Friday, July 1, 2011

Nerdoms Great Firsts


While working at Umpqua Bank, I'm required to do what's call a Motivational Moment (often shorthanded by the associates to many different things including MoMo which is cubicle-adorable, or M&M, which implies that the phrase is Motivational AND Moment). This is essentially just a short 5 minute meeting between the people in the department where they read a quote, play a quick game, or have a team building exercise.

Most commonly, associates use this time to read a short quote or maybe a group of quotes. Since my first occurred yesterday, I decided that I would use it towards my own dark ends and force my peers to listen to short essays that I wrote. What follows is my first (yes, there's a couple of themes in this).
This year has seen a number of firsts for me, not the least of which are my first full month at Umpqua and my first ever Motivational Moment. In order to commemorate this, these are four Famous Firsts. Why four? Mostly because of the alliteration. I'm not going to lie. That and I didn't want to stay up past eleven compiling this.
 
Back in 1872, former Governor of California Leland Stanford decided it was time to settle a popular debate of the day: did all four hooves of a horse ever completely leave the ground at once while at full gallop? Deciding that he was going to leave nothing to chance, he sought the aid of a British photographer by the name of Eadweard J. Muybridge to prove it scientifically.
Muybridge set up a series of twenty-four cameras along a race track each tied to a trip wire. As the horse ran by, it would break the trip wire, causing the camera to go off. This photographic evidence showed conclusively that a horse's hooves do in fact all leave the ground - thus eternally settling the debate, but Muybridge, however discovered something far more interesting. When all twenty four frames were transposed into a Zoopractiscope - a type of early animation device for still illustrations - the horse appeared to be in motion, giving birth to the first ever motion picture.
In 1933, seeking to create a newsprint tabloid dedicated solely to comic strips, Eastern Color salesperson Maxwell Gaines and sales manager Harry I. Wildenberg worked with Dell Publishing to publish a 36-page one shot magazine titled, Famous Funnies: A Carnival of Comics.
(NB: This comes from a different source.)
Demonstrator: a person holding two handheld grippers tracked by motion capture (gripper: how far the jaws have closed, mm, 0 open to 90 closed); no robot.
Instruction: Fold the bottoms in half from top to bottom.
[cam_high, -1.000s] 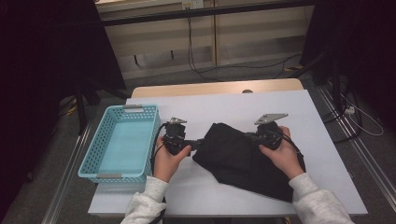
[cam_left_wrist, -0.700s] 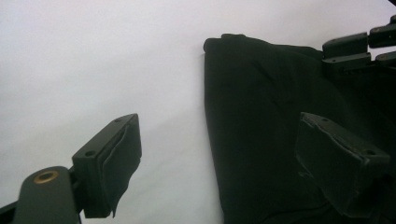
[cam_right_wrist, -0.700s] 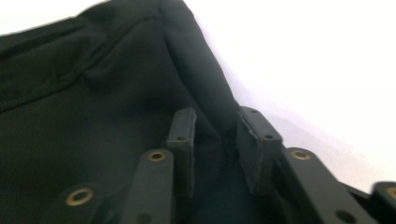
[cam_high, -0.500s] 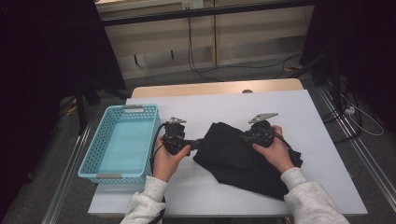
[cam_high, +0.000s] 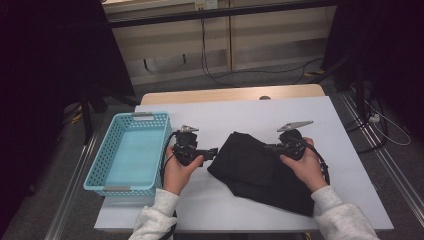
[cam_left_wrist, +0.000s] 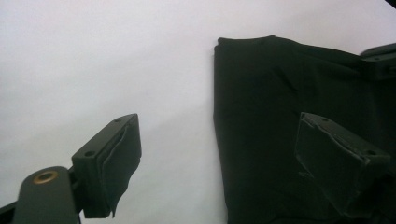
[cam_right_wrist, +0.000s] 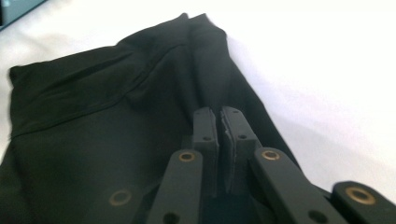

Given to department stores for distribution, the one shot ultimately became the first of the modern-day comic book format.
Between 1620 and 1630, Johannes Kepler - a German mathematician, astronomer, and astrologer - wrote a novel which he titled Somnium (or Dream, in Latin). The narrative followed Duracotas, a student of the famed astronomer Tycho Brahe, who is transported to the moon by occult forces. It was a speculative view of how the Earth might appear from the surface of the moon; and showed many early and key understandings about scientific concepts such as gravity and the ideas of environmental protection beyond Earth's atmosphere.
This novel is now considered to be the first "pure-bred" example of Science Fiction, giving rise to the genre that would give us such literary schlock as Timecop, Santa Claus Conquers the Martians, or any given Ronald Emrich movie, but has also passed on the speculative and introspective genius such as Neuromancer, Do Robot's Dream of Electric Sheep, and Inception.
Currently, I can't seem to go home without either sitting down in front of my Xbox 360 and taking on the roll of Cabalina, an elven mage in the fantastical land of Ferelden, or watching Noah "theSpoonyOne" Antwhiler rant about the games he loves to hate on his blog TheSpoonyOne.com. But when did this ubiquitous facet of escapism start? Back on May 5th, 1951, NIMROD was presented to the Festival of Britain by Ferranti, and was capable of playing the game Nim - a mathematical game of strategy where two players take turns picking up sticks or beads from distinct heaps; the last player to remove the object from play won. While previous computers had been capable of playing games, Nimrod was the first computer ever specifically designed with the intention of playing games.